Dr. Patricia Shaw
Professor Emerita
Anthropology, First Nations & Endangered Languages Program
Faculty of Arts
Research Themes: Language, Sustainability and Transnationalism
Patricia A. Shaw is the Founding Chair (1996-2014) of the First Nations Languages Program at University of British Columbia, and Professor Emerita of Anthropological Linguistics with particular interests in sound systems; the interface of phonology with phonetics and morphology; literacy and oral traditions; language contact and change. For several decades she has worked in close collaboration with members of critically endangered language communities (Salish, Wakashan, Siouan, Athapaskan, Algonquian) to record and analyze extant grammatical and cultural knowledge, to teach research skills and archiving methodologies, to develop pedagogical materials for language revitalization, and to teach First Nations languages at UBC and in various BC communities.

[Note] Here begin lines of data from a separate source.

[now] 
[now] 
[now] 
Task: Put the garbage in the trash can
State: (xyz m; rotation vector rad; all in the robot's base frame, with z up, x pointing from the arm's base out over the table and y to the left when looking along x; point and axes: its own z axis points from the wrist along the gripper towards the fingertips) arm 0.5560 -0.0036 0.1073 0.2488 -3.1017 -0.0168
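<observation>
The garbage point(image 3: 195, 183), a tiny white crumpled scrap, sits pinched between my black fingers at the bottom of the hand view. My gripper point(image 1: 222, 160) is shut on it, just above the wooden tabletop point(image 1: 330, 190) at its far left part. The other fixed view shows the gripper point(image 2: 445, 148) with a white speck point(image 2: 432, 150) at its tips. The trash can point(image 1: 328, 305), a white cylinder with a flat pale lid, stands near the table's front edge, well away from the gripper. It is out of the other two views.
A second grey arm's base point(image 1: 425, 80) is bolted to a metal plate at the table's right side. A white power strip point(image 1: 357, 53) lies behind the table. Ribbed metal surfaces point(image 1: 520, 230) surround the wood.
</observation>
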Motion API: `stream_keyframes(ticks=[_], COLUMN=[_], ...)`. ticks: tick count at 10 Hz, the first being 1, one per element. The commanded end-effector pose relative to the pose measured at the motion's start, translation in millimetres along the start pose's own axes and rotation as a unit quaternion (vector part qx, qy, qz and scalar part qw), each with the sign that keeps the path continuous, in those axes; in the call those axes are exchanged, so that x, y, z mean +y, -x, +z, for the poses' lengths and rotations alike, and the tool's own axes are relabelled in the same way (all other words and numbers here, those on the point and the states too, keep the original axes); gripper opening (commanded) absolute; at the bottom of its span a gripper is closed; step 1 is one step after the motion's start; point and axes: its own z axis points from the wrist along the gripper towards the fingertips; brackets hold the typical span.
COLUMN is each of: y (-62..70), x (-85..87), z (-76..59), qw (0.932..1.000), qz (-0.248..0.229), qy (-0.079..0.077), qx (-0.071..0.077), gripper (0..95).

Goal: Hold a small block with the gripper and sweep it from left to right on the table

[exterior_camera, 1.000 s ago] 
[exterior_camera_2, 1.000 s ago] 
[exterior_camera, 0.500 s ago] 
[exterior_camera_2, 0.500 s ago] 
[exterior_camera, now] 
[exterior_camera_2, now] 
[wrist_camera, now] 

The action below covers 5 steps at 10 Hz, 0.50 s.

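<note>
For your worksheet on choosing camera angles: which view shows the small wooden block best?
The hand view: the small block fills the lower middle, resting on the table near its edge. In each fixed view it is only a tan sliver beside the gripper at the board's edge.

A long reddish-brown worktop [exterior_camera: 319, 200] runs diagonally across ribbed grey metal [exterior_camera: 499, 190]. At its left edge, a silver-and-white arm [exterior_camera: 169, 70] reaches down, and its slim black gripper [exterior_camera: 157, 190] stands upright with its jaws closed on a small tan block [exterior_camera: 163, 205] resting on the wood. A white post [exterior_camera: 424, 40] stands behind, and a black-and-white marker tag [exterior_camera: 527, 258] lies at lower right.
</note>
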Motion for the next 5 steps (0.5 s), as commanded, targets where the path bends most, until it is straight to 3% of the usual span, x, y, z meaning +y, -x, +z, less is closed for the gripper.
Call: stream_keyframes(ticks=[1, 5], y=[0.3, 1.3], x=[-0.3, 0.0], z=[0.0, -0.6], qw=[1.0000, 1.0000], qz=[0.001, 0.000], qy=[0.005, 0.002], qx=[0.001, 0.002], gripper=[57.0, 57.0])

Dr. Shaw served as the President of the Society for the Study of the Languages of the Americas (SSILA) from 2011-2013; has served for many years on the Endangered Languages Steering Committee of the Canadian Linguistic Association, as well as on the LSA Committee on Endangered Languages and their Preservation (CELP); and has co-chaired several SSHRC Aboriginal Strategic Research Grant adjudication committees. She founded and serves as Editor of the First Nations Languages Series at UBC Press; was Director of the Aboriginal Languages and Literacy Institute at UBC (2006); has taught at InField 2008 (UCSB), InField 2010 (U Oregon, Eugene), CoLang 2012 (U Kansas), CoLang 2014 (U Texas, Arlington); and has served as a Faculty Mentor at the Breath of Life Archival Institute for Indigenous Languages in 2011, 2013 (Washington, DC), as well as the Breath of Life California Indian Language Restoration Workshop in 2012, 2014 (UC Berkeley).
Research Interests
Endangered language documentation, conservation, and revitalization (Salish, Wakashan, Siouan, Athapaskan, Algonquian); sound systems; literacy and orality; language contact and change; Indigenous language rights.